(Record set)
○ ○ ○ ○

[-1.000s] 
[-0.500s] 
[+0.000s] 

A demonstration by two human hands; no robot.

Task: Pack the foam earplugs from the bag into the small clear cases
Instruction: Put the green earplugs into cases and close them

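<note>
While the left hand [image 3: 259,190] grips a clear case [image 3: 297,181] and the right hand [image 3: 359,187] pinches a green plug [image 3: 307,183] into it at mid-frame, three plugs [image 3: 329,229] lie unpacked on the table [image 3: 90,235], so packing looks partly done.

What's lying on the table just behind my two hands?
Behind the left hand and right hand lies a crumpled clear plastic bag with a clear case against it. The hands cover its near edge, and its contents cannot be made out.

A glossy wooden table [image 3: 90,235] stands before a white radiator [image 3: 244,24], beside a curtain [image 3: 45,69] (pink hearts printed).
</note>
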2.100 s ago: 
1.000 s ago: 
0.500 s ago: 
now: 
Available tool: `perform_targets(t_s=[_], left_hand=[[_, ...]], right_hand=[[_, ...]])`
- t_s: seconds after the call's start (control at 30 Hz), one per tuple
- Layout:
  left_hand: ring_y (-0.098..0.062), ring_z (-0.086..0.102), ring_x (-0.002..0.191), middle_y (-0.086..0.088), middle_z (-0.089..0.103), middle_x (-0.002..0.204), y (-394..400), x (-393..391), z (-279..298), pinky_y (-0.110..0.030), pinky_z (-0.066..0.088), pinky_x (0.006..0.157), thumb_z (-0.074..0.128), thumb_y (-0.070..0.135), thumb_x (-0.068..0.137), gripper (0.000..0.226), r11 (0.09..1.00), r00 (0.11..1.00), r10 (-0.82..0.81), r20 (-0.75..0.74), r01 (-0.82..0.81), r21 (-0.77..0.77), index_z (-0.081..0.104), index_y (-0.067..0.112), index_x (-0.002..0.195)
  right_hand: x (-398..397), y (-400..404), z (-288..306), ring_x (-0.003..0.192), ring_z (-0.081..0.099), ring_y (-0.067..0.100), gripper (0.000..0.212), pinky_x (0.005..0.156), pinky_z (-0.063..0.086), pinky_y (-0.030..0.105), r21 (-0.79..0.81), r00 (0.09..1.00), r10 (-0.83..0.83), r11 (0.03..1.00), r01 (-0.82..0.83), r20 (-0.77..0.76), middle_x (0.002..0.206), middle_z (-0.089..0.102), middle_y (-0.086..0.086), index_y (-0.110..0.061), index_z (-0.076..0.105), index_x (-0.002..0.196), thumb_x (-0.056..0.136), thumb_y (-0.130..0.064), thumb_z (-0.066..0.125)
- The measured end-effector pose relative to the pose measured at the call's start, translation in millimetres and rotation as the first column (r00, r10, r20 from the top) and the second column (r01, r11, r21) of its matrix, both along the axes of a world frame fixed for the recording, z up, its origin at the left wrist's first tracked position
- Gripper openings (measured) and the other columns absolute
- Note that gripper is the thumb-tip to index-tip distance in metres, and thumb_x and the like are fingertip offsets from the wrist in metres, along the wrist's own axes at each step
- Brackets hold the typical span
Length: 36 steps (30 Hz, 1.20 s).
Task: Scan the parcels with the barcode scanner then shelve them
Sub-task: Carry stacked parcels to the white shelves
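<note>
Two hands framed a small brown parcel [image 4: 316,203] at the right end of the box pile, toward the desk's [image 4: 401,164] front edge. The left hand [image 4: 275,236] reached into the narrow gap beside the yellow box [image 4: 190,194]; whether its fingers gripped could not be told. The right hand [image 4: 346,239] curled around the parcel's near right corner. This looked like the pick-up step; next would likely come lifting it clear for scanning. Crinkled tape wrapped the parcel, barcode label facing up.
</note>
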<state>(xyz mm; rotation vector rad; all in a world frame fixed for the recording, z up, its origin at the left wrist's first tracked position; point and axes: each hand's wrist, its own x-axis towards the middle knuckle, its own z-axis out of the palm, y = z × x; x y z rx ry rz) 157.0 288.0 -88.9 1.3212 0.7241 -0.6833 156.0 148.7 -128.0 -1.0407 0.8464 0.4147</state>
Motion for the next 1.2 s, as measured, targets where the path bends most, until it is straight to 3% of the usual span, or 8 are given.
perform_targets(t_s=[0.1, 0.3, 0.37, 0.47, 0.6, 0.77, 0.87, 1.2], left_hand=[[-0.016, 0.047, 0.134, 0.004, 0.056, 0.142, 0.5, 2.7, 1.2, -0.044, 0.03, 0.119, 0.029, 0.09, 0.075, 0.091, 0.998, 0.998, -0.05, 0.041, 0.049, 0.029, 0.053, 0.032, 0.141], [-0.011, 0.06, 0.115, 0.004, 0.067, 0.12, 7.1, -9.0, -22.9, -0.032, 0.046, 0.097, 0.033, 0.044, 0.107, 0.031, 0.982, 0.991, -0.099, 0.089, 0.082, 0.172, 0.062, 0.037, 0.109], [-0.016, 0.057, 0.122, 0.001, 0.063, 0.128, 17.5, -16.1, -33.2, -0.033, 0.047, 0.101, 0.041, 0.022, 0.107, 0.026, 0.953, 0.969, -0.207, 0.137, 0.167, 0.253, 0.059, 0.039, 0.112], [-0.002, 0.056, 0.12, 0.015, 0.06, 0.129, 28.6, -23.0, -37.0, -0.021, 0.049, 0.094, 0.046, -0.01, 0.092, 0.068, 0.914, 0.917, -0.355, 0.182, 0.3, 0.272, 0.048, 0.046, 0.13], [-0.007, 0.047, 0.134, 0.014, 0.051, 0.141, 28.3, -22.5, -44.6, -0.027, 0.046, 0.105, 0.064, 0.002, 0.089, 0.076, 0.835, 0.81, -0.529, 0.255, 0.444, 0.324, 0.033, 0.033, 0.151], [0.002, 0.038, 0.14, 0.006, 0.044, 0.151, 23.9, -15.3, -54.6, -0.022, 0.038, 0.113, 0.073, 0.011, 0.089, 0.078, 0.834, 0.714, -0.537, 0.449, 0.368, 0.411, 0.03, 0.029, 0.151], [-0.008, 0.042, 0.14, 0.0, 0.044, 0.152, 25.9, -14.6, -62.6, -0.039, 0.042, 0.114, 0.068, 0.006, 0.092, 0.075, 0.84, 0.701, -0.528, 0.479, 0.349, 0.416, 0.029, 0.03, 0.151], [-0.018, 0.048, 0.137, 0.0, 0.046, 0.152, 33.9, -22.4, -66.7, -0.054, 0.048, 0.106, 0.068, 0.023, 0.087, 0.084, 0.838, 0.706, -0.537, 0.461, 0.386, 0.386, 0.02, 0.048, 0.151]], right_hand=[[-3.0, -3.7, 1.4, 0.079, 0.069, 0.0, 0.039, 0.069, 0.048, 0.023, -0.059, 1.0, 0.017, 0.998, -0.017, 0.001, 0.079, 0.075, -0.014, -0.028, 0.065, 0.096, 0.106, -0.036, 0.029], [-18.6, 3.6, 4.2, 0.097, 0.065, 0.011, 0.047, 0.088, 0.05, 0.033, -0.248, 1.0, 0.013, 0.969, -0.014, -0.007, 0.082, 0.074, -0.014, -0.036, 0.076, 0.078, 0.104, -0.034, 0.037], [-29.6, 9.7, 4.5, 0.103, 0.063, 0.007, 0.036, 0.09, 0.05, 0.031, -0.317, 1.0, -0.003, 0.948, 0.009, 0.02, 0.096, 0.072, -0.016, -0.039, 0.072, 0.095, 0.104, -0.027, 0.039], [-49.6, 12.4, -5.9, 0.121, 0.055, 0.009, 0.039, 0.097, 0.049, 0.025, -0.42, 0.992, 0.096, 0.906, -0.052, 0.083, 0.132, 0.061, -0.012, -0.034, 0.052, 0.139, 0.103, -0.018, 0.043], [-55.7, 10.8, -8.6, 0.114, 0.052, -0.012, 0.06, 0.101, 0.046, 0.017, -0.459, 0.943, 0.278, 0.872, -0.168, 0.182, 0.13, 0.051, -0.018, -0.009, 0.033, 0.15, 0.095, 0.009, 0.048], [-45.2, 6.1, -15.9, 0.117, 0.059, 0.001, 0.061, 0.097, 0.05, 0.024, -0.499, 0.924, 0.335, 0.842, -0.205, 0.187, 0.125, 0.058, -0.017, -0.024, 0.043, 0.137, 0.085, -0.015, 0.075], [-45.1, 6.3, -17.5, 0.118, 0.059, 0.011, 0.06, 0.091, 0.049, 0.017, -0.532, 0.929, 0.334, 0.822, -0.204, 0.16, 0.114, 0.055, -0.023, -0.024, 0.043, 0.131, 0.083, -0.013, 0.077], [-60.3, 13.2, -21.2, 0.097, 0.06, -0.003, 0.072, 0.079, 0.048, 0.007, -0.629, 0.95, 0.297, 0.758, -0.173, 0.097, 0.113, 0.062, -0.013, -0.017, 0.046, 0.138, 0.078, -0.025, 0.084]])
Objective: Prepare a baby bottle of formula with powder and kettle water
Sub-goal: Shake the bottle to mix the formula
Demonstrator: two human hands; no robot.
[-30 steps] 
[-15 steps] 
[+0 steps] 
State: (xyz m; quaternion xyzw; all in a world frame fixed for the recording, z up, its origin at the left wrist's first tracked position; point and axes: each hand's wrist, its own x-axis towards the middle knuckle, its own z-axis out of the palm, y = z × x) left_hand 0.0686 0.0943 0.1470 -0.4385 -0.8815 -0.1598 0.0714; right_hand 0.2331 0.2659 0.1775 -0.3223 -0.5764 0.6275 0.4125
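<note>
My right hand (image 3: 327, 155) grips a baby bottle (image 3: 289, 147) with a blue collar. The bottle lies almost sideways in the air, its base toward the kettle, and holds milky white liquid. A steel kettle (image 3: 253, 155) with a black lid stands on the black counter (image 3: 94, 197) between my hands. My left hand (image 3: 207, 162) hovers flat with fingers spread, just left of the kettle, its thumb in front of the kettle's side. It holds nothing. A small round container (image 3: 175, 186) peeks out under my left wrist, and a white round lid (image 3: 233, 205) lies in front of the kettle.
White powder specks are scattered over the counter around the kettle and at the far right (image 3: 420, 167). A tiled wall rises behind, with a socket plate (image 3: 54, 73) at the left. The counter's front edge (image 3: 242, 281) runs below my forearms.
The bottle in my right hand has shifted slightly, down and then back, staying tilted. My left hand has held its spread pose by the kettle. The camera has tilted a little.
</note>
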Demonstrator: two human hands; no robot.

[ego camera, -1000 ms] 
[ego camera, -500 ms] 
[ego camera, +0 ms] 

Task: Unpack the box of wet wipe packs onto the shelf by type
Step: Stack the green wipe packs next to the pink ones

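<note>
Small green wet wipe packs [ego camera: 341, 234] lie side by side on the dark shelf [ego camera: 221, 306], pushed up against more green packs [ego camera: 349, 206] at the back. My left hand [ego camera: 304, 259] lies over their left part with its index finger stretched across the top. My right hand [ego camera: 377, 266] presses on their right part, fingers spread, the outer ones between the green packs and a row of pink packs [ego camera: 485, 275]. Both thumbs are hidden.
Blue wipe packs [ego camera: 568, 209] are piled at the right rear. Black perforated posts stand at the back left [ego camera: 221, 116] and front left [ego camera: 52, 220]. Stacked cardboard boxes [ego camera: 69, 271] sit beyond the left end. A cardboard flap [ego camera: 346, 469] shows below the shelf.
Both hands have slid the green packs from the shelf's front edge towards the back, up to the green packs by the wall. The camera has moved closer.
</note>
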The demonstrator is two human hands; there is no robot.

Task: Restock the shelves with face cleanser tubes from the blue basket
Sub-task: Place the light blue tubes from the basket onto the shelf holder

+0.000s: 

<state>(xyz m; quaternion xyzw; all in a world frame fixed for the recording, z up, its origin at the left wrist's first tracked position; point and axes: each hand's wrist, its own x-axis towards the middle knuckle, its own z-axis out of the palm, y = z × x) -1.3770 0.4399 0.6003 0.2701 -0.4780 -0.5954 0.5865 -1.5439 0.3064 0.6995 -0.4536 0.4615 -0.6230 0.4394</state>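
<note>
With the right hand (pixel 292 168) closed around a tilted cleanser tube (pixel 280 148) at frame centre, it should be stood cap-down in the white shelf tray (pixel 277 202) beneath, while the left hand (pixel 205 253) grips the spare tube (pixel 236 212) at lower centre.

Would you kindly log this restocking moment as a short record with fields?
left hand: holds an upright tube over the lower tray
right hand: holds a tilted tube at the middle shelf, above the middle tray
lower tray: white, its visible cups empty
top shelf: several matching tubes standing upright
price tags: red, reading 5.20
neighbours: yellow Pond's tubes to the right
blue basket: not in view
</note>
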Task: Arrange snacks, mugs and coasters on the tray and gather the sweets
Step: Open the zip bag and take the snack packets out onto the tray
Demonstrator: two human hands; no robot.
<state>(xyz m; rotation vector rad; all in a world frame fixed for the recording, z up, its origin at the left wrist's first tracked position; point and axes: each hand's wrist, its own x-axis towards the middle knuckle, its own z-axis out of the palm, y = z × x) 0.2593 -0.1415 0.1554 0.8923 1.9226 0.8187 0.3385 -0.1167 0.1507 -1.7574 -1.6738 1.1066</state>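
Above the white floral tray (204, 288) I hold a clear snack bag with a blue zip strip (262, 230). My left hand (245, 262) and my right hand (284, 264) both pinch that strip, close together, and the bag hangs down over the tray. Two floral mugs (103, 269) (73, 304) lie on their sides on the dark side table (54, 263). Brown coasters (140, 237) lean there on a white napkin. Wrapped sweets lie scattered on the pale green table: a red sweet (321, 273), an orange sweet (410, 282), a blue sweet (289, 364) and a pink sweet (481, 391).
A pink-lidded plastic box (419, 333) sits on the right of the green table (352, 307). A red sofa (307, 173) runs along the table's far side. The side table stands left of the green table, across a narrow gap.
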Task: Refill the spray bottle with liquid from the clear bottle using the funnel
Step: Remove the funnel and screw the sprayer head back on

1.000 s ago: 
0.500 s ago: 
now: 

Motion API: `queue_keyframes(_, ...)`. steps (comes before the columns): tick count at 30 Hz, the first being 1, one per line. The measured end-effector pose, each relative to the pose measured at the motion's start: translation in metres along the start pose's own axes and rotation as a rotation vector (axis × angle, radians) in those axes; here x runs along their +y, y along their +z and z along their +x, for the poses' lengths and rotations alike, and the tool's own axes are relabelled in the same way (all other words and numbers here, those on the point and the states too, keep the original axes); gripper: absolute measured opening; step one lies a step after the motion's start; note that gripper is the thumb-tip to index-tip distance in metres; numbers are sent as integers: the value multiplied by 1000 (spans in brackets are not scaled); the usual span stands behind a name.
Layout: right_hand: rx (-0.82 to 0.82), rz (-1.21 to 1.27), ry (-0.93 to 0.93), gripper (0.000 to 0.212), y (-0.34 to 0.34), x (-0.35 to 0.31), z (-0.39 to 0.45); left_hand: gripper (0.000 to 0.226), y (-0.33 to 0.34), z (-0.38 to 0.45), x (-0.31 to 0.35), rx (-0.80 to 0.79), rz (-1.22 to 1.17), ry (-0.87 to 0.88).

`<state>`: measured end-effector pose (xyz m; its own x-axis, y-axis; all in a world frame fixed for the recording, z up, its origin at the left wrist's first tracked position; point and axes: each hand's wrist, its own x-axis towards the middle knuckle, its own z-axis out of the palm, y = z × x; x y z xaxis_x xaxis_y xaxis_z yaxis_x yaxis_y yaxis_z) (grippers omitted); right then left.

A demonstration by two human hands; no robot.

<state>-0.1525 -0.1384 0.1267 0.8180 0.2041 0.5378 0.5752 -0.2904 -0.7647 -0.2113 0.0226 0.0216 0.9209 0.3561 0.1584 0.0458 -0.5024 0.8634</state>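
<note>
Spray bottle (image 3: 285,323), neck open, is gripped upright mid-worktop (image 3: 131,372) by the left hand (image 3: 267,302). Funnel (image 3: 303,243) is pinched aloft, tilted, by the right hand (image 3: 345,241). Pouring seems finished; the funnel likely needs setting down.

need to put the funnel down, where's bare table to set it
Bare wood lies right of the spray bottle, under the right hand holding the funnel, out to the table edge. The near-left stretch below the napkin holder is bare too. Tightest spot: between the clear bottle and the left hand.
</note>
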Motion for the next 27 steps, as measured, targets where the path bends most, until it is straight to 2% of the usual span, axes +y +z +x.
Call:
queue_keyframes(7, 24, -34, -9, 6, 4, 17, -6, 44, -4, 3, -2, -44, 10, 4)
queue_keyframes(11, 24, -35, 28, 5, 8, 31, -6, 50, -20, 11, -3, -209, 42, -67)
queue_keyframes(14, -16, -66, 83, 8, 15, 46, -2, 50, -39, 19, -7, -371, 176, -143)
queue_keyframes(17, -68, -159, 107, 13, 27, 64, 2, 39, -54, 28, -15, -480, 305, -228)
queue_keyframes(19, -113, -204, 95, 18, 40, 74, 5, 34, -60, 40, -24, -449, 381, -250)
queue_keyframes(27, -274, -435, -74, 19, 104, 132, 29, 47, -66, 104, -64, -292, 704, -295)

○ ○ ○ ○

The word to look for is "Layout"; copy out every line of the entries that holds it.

- Layout:
Layout: right_hand: rx (-0.82 to 0.82), rz (-1.21 to 1.27), ry (-0.93 to 0.93), gripper (0.000 to 0.212), y (-0.34 to 0.34), x (-0.35 to 0.31), z (-0.39 to 0.45); left_hand: gripper (0.000 to 0.226), y (-0.33 to 0.34), z (-0.38 to 0.45), x (-0.31 to 0.35), rx (-0.80 to 0.79), rz (-1.22 to 1.17), ry (-0.87 to 0.88).

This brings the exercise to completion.